Print the complete listing so that it matches the original exactly.

## Input data

______________________________

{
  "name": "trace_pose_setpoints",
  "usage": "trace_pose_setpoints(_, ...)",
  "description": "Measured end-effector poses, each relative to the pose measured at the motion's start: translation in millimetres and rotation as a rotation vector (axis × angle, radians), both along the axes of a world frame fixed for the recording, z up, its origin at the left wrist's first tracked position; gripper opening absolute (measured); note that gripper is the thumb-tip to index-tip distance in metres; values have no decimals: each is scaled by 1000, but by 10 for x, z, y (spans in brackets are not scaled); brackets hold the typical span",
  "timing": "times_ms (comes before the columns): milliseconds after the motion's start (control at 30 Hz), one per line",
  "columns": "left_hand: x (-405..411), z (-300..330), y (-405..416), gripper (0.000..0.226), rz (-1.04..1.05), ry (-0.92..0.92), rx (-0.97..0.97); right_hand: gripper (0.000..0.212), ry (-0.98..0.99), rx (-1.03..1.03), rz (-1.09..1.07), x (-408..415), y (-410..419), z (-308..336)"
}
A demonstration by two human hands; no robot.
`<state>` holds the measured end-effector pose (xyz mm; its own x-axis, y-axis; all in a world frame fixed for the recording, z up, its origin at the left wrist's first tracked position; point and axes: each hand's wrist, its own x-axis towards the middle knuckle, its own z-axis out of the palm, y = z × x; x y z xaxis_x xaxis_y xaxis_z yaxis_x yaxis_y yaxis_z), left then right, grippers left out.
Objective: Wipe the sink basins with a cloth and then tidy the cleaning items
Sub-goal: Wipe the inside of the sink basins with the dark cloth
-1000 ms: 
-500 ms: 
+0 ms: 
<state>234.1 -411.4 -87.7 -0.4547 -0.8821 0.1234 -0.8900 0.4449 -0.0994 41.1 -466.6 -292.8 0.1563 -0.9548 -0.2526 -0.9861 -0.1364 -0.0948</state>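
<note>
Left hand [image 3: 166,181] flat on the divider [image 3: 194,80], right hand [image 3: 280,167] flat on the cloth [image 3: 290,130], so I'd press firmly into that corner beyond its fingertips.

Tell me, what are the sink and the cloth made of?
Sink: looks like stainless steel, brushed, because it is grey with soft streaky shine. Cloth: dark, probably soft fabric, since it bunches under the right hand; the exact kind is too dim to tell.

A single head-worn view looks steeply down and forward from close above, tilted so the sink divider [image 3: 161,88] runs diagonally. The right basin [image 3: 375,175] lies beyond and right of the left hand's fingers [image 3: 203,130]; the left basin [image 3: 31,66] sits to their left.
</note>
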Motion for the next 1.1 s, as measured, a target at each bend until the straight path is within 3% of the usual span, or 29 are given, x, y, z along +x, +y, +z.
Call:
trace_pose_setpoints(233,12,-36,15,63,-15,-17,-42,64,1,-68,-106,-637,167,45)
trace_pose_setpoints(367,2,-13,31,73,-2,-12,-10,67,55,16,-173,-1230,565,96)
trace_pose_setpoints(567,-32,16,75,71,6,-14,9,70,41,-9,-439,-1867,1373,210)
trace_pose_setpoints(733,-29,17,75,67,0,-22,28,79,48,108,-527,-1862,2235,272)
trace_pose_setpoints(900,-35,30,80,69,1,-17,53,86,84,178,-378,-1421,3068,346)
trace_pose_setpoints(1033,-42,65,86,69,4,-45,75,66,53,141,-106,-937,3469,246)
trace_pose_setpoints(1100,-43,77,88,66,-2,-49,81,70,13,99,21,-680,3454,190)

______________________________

## Response to this task
{
  "name": "trace_pose_setpoints",
  "usage": "trace_pose_setpoints(_, ...)",
  "description": "Measured end-effector poses, each relative to the pose measured at the motion's start: translation in millimetres and rotation as a rotation vector (axis × angle, radians), both along the axes of a world frame fixed for the recording, z up, its origin at the left wrist's first tracked position; gripper opening absolute (measured); note that gripper is the thumb-tip to index-tip distance in metres; values have no decimals: each is scaled by 1000, but by 10 for x, z, y (spans in brackets are not scaled); brackets hold the typical span",
  "timing": "times_ms (comes before the columns): milliseconds after the motion's start (control at 30 Hz), one per line",
  "columns": "left_hand: x (-405..411), z (-300..330), y (-405..416), gripper (0.000..0.226), rz (-1.04..1.05), ry (-0.92..0.92), rx (-0.97..0.97); right_hand: gripper (0.000..0.212), ry (-0.98..0.99), rx (-1.03..1.03), rz (-1.09..1.07), x (-408..415), y (-410..419), z (-308..336)"
}
A demonstration by two human hands; no robot.
`<state>` holds the measured end-effector pose (xyz mm; its own x-axis, y-axis; all in a world frame fixed for the recording, z up, its origin at the left wrist's first tracked position; point and axes: each hand's wrist, its own x-axis towards the middle knuckle, its own z-axis out of the palm, y = z × x; x y z xaxis_x xaxis_y xaxis_z yaxis_x yaxis_y yaxis_z), left then right, grippers left out.
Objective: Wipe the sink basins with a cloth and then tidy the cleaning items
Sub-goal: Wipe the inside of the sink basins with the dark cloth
-1000 ms: 
-500 ms: 
+0 ms: 
<state>234.1 -411.4 -87.7 -0.4547 -0.8821 0.1234 -0.8900 0.4449 -0.0994 41.1 -466.6 -292.8 0.1563 -0.9548 -0.2526 -0.9861 -0.1364 -0.0948</state>
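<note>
Left hand [image 3: 166,181] flat on the divider [image 3: 194,80], right hand [image 3: 280,167] flat on the cloth [image 3: 290,130], so I'd press firmly into that corner beyond its fingertips.

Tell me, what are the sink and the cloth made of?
Sink: looks like stainless steel, brushed, because it is grey with soft streaky shine. Cloth: dark, probably soft fabric, since it bunches under the right hand; the exact kind is too dim to tell.

A single head-worn view looks steeply down and forward from close above, tilted so the sink divider [image 3: 161,88] runs diagonally. The right basin [image 3: 375,175] lies beyond and right of the left hand's fingers [image 3: 203,130]; the left basin [image 3: 31,66] sits to their left.
</note>
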Motion for the next 1.1 s, as measured, a target at each bend until the straight path is within 3% of the usual span, or 29 are given, x, y, z along +x, +y, +z.
Call:
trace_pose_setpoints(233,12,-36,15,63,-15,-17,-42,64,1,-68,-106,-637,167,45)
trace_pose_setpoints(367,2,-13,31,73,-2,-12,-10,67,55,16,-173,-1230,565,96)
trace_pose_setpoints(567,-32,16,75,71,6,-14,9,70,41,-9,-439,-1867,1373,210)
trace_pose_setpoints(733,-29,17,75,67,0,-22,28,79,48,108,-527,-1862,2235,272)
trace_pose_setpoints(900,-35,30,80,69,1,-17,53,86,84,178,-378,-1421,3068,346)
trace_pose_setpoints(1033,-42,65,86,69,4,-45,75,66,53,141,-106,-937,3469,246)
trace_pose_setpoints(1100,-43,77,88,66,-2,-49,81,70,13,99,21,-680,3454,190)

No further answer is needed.